**WORK TO COMPLETE**
Reproduce the listing below precisely, leaving every line intact.

**COLLECTED DATA**
- Opening Delimiter -

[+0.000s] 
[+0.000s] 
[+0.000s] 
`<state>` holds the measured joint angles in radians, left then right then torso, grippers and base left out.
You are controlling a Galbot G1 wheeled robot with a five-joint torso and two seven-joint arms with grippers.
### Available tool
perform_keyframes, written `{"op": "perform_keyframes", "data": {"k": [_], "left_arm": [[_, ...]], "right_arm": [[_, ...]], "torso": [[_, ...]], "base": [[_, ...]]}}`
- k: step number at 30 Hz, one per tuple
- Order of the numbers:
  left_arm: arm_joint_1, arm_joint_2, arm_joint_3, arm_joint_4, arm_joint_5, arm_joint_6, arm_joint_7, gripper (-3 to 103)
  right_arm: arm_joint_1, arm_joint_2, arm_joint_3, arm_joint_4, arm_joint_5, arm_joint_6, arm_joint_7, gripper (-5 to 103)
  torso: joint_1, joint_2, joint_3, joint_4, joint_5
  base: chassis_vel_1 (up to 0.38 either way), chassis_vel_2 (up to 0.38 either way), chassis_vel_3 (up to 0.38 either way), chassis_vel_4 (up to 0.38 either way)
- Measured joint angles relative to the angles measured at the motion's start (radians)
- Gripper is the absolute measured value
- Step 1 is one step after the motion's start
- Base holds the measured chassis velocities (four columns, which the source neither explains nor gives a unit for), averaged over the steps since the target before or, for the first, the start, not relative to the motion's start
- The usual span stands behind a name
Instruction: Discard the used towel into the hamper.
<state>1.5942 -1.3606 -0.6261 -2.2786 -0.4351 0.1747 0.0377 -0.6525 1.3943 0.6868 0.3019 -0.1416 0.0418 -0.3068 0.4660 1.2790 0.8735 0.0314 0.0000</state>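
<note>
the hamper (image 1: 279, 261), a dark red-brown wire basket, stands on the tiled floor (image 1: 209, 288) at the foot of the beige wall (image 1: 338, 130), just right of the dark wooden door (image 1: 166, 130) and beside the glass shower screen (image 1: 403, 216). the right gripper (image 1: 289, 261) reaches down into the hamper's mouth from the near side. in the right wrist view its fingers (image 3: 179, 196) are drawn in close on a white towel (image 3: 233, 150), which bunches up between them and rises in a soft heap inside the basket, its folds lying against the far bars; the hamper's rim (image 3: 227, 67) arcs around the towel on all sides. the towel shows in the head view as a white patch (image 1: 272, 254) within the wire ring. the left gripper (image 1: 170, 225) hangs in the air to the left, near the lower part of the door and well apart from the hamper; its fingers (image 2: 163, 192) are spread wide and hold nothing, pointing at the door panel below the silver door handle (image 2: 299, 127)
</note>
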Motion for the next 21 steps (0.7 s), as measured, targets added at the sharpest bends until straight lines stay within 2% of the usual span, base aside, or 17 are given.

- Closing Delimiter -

**RESULT**
[+0.000s] 
[+0.000s] 
[+0.000s] 
`<state>` holds the measured joint angles in radians, left then right then torso, grippers and base left out.
You are controlling a Galbot G1 wheeled robot with a five-joint torso and two seven-joint arms with grippers.
### Available tool
perform_keyframes, written `{"op": "perform_keyframes", "data": {"k": [_], "left_arm": [[_, ...]], "right_arm": [[_, ...]], "torso": [[_, ...]], "base": [[_, ...]]}}`
- k: step number at 30 Hz, one per tuple
- Order of the numbers:
  left_arm: arm_joint_1, arm_joint_2, arm_joint_3, arm_joint_4, arm_joint_5, arm_joint_6, arm_joint_7, gripper (-3 to 103)
  right_arm: arm_joint_1, arm_joint_2, arm_joint_3, arm_joint_4, arm_joint_5, arm_joint_6, arm_joint_7, gripper (-5 to 103)
  torso: joint_1, joint_2, joint_3, joint_4, joint_5
  base: chassis_vel_1 (up to 0.38 either way), chassis_vel_2 (up to 0.38 either way), chassis_vel_3 (up to 0.38 either way), chassis_vel_4 (up to 0.38 either way)
- Measured joint angles relative to the angles measured at the motion's start (radians)
- Gripper is the absolute measured value
- Step 1 is one step after the motion's start
- Base holds the measured chassis velocities (four columns, which the source neither explains nor gives a unit for), averaged over the steps since the target before or, for the first, the start, not relative to the motion's start
- The usual span stands behind a name
Instruction: Discard the used towel into the hamper.
<state>1.5942 -1.3606 -0.6261 -2.2786 -0.4351 0.1747 0.0377 -0.6525 1.3943 0.6868 0.3019 -0.1416 0.0418 -0.3068 0.4660 1.2790 0.8735 0.0314 0.0000</state>
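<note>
the hamper (image 1: 279, 261), a dark red-brown wire basket, stands on the tiled floor (image 1: 209, 288) at the foot of the beige wall (image 1: 338, 130), just right of the dark wooden door (image 1: 166, 130) and beside the glass shower screen (image 1: 403, 216). the right gripper (image 1: 289, 261) reaches down into the hamper's mouth from the near side. in the right wrist view its fingers (image 3: 179, 196) are drawn in close on a white towel (image 3: 233, 150), which bunches up between them and rises in a soft heap inside the basket, its folds lying against the far bars; the hamper's rim (image 3: 227, 67) arcs around the towel on all sides. the towel shows in the head view as a white patch (image 1: 272, 254) within the wire ring. the left gripper (image 1: 170, 225) hangs in the air to the left, near the lower part of the door and well apart from the hamper; its fingers (image 2: 163, 192) are spread wide and hold nothing, pointing at the door panel below the silver door handle (image 2: 299, 127)
</note>
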Motion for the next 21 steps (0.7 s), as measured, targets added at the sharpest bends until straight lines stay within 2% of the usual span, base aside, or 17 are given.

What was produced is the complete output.